Deuxième point complémentaire, afin de compenser cette infirmité et de survivre dans « le milieu » qu’il s’était choisi, Michel Vaujour a été conduit à utiliser la violence et les armes à feu. Même si heureusement il n’a jamais tué personne, il a connu de son propre aveu « l’ivresse du pouvoir » que confèrent la possession de l’arme et la détermination à s’en servir qui, elle, s’acquiert par l’acceptation de sa propre mort. Dès lors, il comprend que la conquête de l’humain passe par l’abandon de cette addiction mortifère et qu’il va lui falloir faire « le deuil de la toute puissance » donnée par ces engins de mort s’il veut pratiquer l’échange qui a pour condition l’égalité avec autrui.
Implicitement, sans grand discours, Michel Vaujour lie recours à la violence et carence de mots pour dire, pose le principe de la nécessité de la pensée pour échapper à la barbarie et dit l’exigence de l’existence de la liberté de l’autre comme condition à sa propre liberté.
Comme j’évoquai George Orwell – « L’important ce n’est pas de vivre, moins encore de réussir, c’est de rester humain » – lors de notre rencontre, Michel Vaujour m’a repris, sans hésitation et avec le grand sourire dont il ne se départit pas.
« Non, a-t-il répliqué, ce n’est pas de rester humain qui importe, c’est de le devenir. »
Et, effectivement, si l’on ne naît ni ange ni bête comme le soutenait Michel Bakounine, on ne naît pas plus humain – homme ou femme du reste – mais on le devient après un long processus de socialisation à travers les rencontres et les échanges. Celui de Michel Vaujour a été particulièrement douloureux mais il a su puiser au plus profond de son être la force de se départir des forces de la nuit et aller vers la lumière. Pour réussir sa « plus belle évasion » (3), Michel Vaujour a été accompagné, secondé par l’amour de Jamila à qui le film est dédié.

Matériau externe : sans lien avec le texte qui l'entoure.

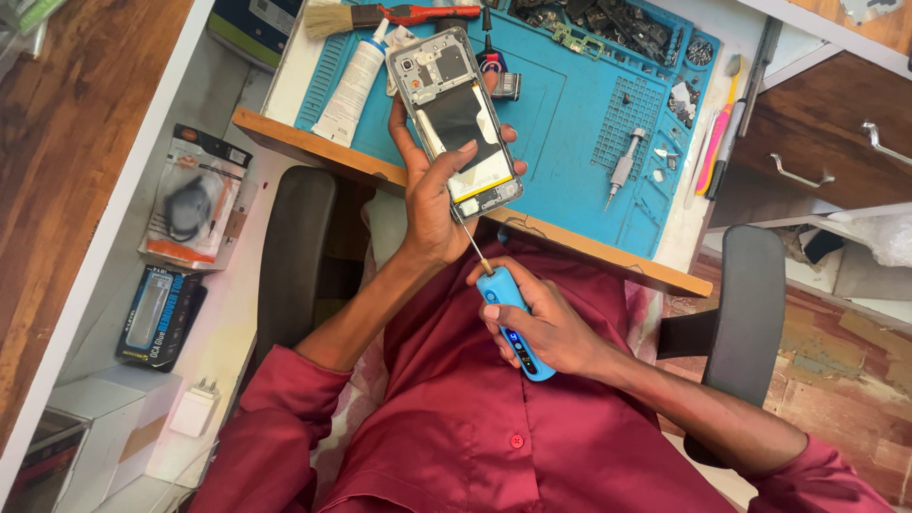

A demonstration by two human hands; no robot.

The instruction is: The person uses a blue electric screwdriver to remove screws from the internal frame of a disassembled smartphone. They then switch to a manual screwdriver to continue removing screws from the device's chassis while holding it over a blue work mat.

Fabienne Godet ne parvient pas à percer complètement le mystère finalement indicible de cette rédemption mais restitue avec une précision d’une infinie honnêteté ce parcours unique. Au second degré, ce film constitue en soi l’histoire d’une belle rencontre entre deux êtres humains. Dans le flux ininterrompu des produits dont nous submergent les industries culturelles, quelques rares exceptions parviennent à nous parler de l’essentiel : assurément, Fabienne Godet a fait œuvre humaine.
Mato-Topé
le Monde libertaire, n° 1550, du 2 au 8 avril 2009.
1. Cf. Raoul Vaneigem, Adresse aux vivants sur la mort qui les gouverne et sur l’opportunité de s’en défaire, Paris, Seghers, 2002.
2. Piotr Archinoff, le Mouvement makhnoviste, Bélibaste, 1969, p. 388.
3. Michel Vaujour, Ma plus belle évasion, Paris, Presses de la Renaissance, 2005.